In March, leaders of the Grand County Republican Party collected petition signatures and submitted them to Carroll. The documents submitted with the petition also asked that the county place the proposition on the June 26 primary ballot.
In the June 7 court hearing, attorney Steve Russell, arguing in court for the Committee to Preserve Grand County, alleged that Carroll failed to certify petition signatures within 30 days, did not properly present the certified petition to the Grand County Council, and did not notify the petition sponsors in writing that the petition was certified.
Russell also told the court that state law governing ballot questions related to changes in the form of government requires the governing body – in this case the Grand County Council – to vote to set a special election and state the purpose of that election. Grand County Attorney Andrew Fitzgerald conceded in court that no such vote was held.
“The purpose for the county council adopting by resolution and setting a special election is to inform the public and be open to public input,” Russell said. He added that holding that vote in a public meeting is important to give voters time to consider the measure prior to the election.
He told the court that the petition sponsors were attempting to “stack the deck” in favor of the measure by holding the vote during the June 26 Republican primary.
But Dave Cozzens, a petition sponsor and the vice chairman of the Grand County Republican Party, said Monday that that suggestion is untrue.
“We made no decision whatsoever, no discussion whatsoever of using the June election to an unfair advantage,” Cozzens said. “We feel this is an urgent matter that can’t wait five months.”
Jeramy McElhaney, chairman of the Grand County Republican Party, said the petition sponsors originally wanted to get the measure on the November 2011 ballot, but when they realized there was no county election and it would cost the county as much as $15,000, they decided to wait.

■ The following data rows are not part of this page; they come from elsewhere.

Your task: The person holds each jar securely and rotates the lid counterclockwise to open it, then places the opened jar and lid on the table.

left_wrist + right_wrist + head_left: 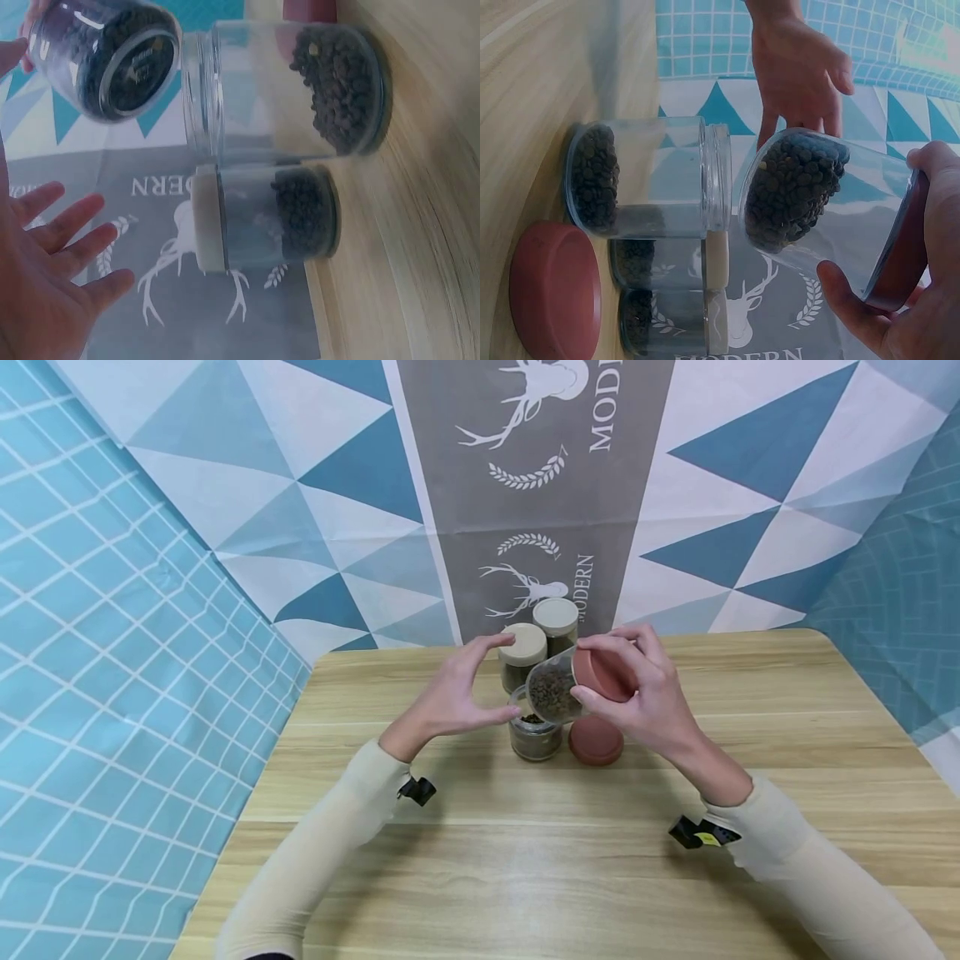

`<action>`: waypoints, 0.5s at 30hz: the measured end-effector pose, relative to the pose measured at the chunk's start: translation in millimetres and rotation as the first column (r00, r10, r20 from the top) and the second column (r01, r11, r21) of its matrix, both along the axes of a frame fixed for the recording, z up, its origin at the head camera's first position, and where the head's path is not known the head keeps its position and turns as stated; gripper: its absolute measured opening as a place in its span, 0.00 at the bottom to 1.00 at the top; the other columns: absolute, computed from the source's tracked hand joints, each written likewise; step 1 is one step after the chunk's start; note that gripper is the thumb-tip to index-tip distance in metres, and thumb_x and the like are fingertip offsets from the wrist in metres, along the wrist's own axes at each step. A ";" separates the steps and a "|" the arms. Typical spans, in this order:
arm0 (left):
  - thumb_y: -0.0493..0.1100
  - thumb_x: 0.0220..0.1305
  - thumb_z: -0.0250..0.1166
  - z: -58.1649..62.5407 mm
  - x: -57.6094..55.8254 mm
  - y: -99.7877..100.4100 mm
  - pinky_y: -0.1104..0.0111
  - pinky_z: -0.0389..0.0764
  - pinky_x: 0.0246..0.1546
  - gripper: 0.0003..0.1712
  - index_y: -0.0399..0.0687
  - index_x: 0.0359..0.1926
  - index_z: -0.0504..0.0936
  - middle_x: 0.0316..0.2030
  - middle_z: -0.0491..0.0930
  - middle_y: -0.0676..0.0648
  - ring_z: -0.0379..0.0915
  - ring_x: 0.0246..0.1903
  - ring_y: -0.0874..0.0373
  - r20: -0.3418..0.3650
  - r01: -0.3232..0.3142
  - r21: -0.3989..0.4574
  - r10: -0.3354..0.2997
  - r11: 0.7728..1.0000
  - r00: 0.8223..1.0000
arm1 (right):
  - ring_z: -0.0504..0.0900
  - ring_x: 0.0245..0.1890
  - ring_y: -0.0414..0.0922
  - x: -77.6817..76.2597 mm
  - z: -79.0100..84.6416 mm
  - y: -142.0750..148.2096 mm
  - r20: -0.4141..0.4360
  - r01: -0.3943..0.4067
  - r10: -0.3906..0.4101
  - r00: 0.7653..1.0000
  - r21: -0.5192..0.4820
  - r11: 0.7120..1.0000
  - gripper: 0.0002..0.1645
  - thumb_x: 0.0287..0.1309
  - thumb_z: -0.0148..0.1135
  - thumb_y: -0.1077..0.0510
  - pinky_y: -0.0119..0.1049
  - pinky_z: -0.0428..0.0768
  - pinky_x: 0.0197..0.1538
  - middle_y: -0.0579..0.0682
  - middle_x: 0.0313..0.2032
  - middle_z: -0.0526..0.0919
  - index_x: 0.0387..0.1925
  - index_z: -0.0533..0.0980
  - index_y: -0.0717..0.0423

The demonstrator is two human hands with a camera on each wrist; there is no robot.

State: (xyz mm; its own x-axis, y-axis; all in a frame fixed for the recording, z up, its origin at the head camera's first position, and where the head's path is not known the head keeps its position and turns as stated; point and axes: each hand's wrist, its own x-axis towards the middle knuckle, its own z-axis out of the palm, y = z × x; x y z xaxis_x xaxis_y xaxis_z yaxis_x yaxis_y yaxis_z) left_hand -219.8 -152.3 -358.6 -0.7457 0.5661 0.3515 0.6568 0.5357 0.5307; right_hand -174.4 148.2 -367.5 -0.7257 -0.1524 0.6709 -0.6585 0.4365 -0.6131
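Note:
My right hand (663,697) grips a glass jar (553,687) by its red lid (600,675), fingers and thumb around the lid's rim. The jar is tilted, base toward the left, and dark bean-like pieces (795,191) lie heaped at its base end. Below it stands an uncovered glass jar (536,743) holding similar dark pieces (337,90) at the bottom. A loose red lid (596,740) lies on the table to its right. My left hand (453,693) hovers left of the jars, fingers and thumb spread, holding nothing.
Behind the uncovered jar, two glass jars with cream lids (523,642) (556,614) stand near the back edge of the wooden table (480,877). A patterned cloth backdrop (360,510) rises behind, and blue gridded cloth (112,693) hangs on the left.

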 end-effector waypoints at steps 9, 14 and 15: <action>0.60 0.52 0.85 -1.7 -0.5 23.9 0.46 0.71 0.86 0.64 0.43 0.84 0.66 0.80 0.75 0.40 0.70 0.83 0.44 -0.008 0.061 0.016 -0.061 0.998 0.998 | 0.77 0.56 0.43 -0.3 0.2 -2.7 0.002 0.008 -0.008 1.000 0.001 1.000 0.34 0.53 0.85 0.61 0.33 0.78 0.49 0.65 0.59 0.78 0.64 0.87 0.48; 0.59 0.51 0.87 -3.6 -0.8 37.2 0.51 0.74 0.85 0.65 0.42 0.84 0.67 0.79 0.77 0.40 0.72 0.81 0.46 -0.038 0.091 0.021 -0.090 0.996 0.995 | 0.78 0.57 0.43 0.3 0.1 -4.4 0.000 0.011 -0.011 1.000 0.006 1.000 0.34 0.53 0.84 0.60 0.34 0.79 0.49 0.65 0.60 0.78 0.64 0.87 0.48; 0.59 0.50 0.87 -3.7 -1.0 39.9 0.52 0.74 0.84 0.66 0.41 0.84 0.67 0.78 0.77 0.39 0.73 0.80 0.46 -0.045 0.099 0.024 -0.098 0.995 0.994 | 0.77 0.57 0.43 0.4 0.1 -4.7 -0.001 0.011 -0.011 1.000 0.007 1.000 0.34 0.53 0.84 0.60 0.34 0.79 0.50 0.65 0.60 0.77 0.64 0.87 0.48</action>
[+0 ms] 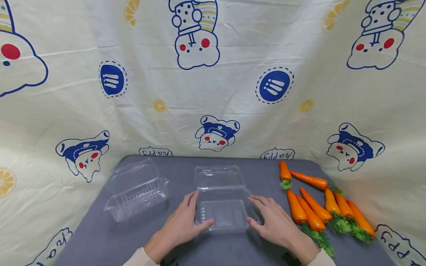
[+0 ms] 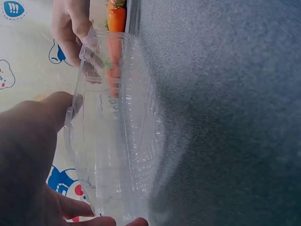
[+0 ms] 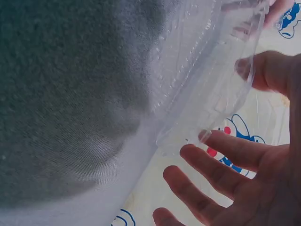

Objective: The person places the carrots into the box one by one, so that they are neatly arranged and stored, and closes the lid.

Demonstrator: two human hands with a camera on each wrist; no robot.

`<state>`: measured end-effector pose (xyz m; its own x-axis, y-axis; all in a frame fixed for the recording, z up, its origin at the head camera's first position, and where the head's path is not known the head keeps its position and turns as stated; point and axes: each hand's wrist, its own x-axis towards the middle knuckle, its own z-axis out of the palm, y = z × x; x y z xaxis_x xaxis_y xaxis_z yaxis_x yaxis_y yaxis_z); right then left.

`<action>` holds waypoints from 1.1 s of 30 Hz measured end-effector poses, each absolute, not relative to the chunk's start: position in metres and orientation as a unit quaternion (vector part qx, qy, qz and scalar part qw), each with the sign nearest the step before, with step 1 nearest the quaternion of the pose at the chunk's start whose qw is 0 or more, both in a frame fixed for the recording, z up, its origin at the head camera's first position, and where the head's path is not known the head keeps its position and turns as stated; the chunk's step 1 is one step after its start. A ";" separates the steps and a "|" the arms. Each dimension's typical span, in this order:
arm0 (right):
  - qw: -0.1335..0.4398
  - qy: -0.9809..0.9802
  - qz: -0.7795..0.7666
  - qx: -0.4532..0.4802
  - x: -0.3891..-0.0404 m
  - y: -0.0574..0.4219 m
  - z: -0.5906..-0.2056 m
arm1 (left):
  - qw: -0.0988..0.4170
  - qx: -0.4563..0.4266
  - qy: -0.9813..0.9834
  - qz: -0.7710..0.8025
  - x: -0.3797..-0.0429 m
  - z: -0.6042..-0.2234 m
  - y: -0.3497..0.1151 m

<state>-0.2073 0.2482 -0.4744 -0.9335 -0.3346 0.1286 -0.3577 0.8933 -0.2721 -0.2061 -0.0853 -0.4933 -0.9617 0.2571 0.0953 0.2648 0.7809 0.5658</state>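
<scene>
Fingers point(image 1: 190, 199) of the left hand point(image 1: 182, 222) loosely extended along the left side of a clear plastic box point(image 1: 223, 214), thumb reaching over the near part of its rim. Right hand point(image 1: 273, 222) at the opposite side, fingers relaxed and spread; the right wrist view shows its thumb at the rim and index tip at a corner, the lower fingers fanned apart. Neither hand is clenched; contact looks light. Box stands on the grey desk point(image 1: 216, 253), between the hands, its lid point(image 1: 219, 178) laid back on the far side, the hollow of the base facing up. Second box point(image 1: 137, 195), also clear, stands askew on the desk to the left, well apart from the first, its lid raised and tilted back. To the right, beyond the right hand, eight orange carrots point(image 1: 316, 206) lie in a loose cluster, some touching; most have their leafy greens point(image 1: 320, 240) toward the near edge, one near the far edge lies more crosswise. Pale sleeves point(image 1: 324, 258) at both wrists. Behind the desk hangs a cream cloth point(image 1: 233, 92) printed with cartoon bears, orange slices and blue badges, the lettering upside down.
</scene>
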 end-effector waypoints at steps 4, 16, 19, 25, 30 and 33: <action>0.035 -0.970 0.161 0.177 -0.213 0.253 -0.471 | -0.003 -0.136 -0.942 -0.306 -0.206 -0.495 -0.088; 0.092 -0.968 0.184 0.147 -0.255 0.298 -0.452 | -0.040 -0.124 -0.943 -0.305 -0.205 -0.493 -0.089; 0.087 -0.972 0.180 0.126 -0.272 0.316 -0.448 | -0.045 -0.126 -0.943 -0.306 -0.205 -0.492 -0.090; 0.070 -0.978 0.176 0.088 -0.302 0.344 -0.444 | -0.050 -0.132 -0.942 -0.303 -0.208 -0.492 -0.094; 0.062 -0.979 0.182 0.072 -0.324 0.365 -0.446 | -0.048 -0.140 -0.942 -0.302 -0.208 -0.492 -0.096; 0.047 -0.979 0.188 0.064 -0.336 0.376 -0.449 | -0.051 -0.139 -0.941 -0.303 -0.206 -0.492 -0.096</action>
<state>-0.3360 0.3761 -0.4486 -0.9875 -0.1068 0.1155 -0.1421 0.9210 -0.3628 -0.2064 -0.0964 -0.4922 -0.9559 0.2934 -0.0113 0.2316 0.7769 0.5854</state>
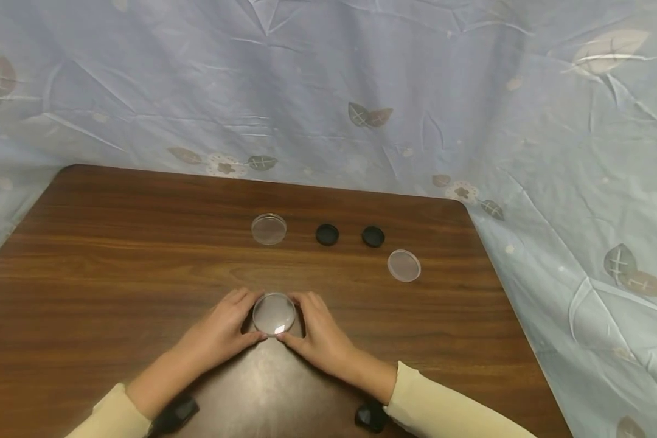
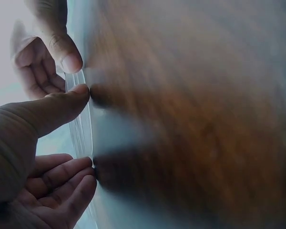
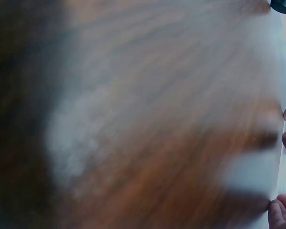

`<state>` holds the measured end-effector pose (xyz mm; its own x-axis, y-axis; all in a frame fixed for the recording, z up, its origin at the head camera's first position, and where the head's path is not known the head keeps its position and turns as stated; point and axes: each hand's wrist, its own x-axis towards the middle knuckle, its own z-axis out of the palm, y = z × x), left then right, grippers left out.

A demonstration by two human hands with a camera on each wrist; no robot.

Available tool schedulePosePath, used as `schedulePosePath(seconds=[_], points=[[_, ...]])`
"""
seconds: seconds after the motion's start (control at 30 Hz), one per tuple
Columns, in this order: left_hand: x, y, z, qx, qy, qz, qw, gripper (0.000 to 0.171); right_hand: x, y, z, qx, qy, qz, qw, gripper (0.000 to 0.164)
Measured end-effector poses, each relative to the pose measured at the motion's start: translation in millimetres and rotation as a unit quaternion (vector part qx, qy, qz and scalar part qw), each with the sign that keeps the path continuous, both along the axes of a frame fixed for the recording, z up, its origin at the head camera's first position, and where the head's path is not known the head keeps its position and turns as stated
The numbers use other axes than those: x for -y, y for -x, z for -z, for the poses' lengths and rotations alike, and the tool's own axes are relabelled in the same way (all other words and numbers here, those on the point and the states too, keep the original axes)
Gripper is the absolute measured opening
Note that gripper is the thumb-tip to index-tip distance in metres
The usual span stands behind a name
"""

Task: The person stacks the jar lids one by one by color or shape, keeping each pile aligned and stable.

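A clear, shallow round dish, like a petri dish, lies flat on the brown wooden table between both hands. My left hand grips its left side, thumb at the near edge and fingers at the far edge. On the opposite side my right hand holds it the same way, the two thumb tips close together at the near rim. Seen edge-on in the left wrist view, the dish wall sits low at the tabletop between thumb and fingers. Only fingertips and a sliver of dish show in the right wrist view.
Farther back on the table stand another clear round dish, a black round cap, a second black cap and a clear flat disc. A patterned pale curtain hangs behind and to the right.
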<state>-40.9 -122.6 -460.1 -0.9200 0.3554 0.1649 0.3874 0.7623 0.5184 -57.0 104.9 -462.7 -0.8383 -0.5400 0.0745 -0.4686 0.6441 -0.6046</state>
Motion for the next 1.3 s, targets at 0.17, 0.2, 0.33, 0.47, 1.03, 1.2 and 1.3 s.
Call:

“That goes against our principles to cost the county additional money,” McElhaney said. “So we decided to file the petitions this spring instead.”
The ballot proposition is only a first step in initiating the process to possibly change Grand County’s form of government. If voters approve, a nominating committee will be appointed to select the members of the study committee. The study committee then has up to one year to examine the issue and write a report making a recommendation.
Should the committee recommend a change, state law currently allows counties to adopt one of four possible forms of government – a county commission, an expanded county commission, a county council with an elected executive or a county council with an appointed manager.
Grand County’s existing form of government, while grandfathered in when the Legislature adopted the new law several years ago, is not available as an option. Under any of the allowed options, Grand County’s existing provisions for term limits, citizen recall of a council member, and non-partisan elections would be unavailable.